KCD is just not a fun game, in my opinion. Why is that?

1. The combat is not fun - It has a lot of detail under the hood but in terms of player input and what you actually have to do, it's very similar to morrowind combat, completely determined by stats and not skill. The only thing that involves player input and participation is the timed parrying, but the higher your stats go, the larger the parry window gets, so basically just hit Q whenever you see the enemy start to attack, get a successful parry. Everything else is purely stat driven. They have directional parrying but it doesnt affect anything, they have directional attacks, but they don't change anything beyond the animation, only the stats determine whether the attack is successful or not. Same for feints, no effect. Combos are pointless since they cannot be executed (always get interrupted). So essentially Morrowind combat wrapped in a lot of bullshit you never use.

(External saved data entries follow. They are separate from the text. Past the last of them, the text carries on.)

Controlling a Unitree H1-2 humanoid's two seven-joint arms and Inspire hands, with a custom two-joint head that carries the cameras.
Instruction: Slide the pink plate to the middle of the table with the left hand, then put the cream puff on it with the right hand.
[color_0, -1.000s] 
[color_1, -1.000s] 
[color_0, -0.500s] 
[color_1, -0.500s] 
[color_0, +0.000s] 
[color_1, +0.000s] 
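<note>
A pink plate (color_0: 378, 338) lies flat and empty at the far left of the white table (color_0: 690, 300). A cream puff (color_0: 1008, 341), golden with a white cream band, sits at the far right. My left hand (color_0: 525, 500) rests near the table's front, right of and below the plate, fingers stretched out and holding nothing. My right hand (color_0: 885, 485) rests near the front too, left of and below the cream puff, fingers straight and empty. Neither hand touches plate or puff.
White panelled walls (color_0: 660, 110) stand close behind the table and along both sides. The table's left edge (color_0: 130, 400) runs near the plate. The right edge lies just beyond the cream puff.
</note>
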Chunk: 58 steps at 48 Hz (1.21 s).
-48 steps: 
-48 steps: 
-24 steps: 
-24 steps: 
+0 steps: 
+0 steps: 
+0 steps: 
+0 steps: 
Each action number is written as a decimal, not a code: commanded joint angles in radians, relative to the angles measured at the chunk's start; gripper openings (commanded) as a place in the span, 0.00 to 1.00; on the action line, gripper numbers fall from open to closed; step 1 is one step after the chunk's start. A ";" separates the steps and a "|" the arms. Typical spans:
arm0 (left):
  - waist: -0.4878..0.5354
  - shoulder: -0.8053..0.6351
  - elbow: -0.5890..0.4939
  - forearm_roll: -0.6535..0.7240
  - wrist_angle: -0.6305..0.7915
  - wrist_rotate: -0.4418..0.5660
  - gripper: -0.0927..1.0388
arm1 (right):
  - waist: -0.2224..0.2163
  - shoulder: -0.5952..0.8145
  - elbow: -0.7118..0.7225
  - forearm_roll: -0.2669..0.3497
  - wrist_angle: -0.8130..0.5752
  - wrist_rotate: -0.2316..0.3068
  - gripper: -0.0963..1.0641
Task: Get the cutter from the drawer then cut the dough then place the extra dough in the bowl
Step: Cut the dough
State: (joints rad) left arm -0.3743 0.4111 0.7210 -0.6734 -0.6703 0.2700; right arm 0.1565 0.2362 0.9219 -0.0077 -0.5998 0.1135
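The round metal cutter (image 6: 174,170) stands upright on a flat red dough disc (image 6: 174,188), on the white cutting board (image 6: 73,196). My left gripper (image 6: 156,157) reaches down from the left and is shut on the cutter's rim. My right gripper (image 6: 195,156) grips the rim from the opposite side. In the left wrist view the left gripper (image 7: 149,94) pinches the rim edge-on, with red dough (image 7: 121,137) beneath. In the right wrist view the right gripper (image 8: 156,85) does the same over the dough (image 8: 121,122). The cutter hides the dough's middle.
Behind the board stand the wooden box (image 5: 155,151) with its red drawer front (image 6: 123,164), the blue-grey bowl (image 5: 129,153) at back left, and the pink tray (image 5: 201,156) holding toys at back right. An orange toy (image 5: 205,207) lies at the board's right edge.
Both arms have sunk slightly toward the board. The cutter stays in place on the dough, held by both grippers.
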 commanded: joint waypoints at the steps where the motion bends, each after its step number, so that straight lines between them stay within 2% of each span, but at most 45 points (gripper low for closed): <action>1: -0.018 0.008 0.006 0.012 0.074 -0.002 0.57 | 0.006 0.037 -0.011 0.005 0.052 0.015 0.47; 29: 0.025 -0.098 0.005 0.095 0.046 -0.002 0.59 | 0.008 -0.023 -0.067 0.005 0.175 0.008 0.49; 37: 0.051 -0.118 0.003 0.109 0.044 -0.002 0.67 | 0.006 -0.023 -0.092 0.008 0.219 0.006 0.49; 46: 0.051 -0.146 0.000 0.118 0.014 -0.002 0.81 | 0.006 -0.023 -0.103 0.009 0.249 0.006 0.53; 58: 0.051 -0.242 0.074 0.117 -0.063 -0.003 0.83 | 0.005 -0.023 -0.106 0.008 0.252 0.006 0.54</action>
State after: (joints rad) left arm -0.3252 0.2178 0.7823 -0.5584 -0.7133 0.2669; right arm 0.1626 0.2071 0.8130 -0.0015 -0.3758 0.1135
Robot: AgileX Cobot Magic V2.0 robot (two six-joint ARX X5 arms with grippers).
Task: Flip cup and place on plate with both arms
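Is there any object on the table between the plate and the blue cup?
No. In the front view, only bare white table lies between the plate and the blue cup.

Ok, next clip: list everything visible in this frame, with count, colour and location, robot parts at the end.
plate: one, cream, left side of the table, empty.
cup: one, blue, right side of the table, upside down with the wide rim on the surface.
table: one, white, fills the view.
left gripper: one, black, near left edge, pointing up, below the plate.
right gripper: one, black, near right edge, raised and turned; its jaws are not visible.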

2. The exploration is not fun - They went to a lot of trouble to do sattellite imagery of Bohemia, hired historians, etc, but ultimately, they went way too far overboard to historical realism, and created a faithful recreation of medieval Bohemia instead of an interesting game-world. You can ride through most of the gameworld and not encounter anything interesting, just some peasants doing peasant-like stuff, villages etc. The density of bandit encounters or enemy soldiers or dangerous wild animals (and obvisouly non-existent monsters since this is historical) is exceedingly low. This is realistic, because in RL you weren't getting jumped by bandits every 2 steps, but for a game, this makes for boring gameplay. Combine this with the lack of monster dens, fantasy-style ruins and other stuff of that nature, and you have a National Park hike instead of a game adventure.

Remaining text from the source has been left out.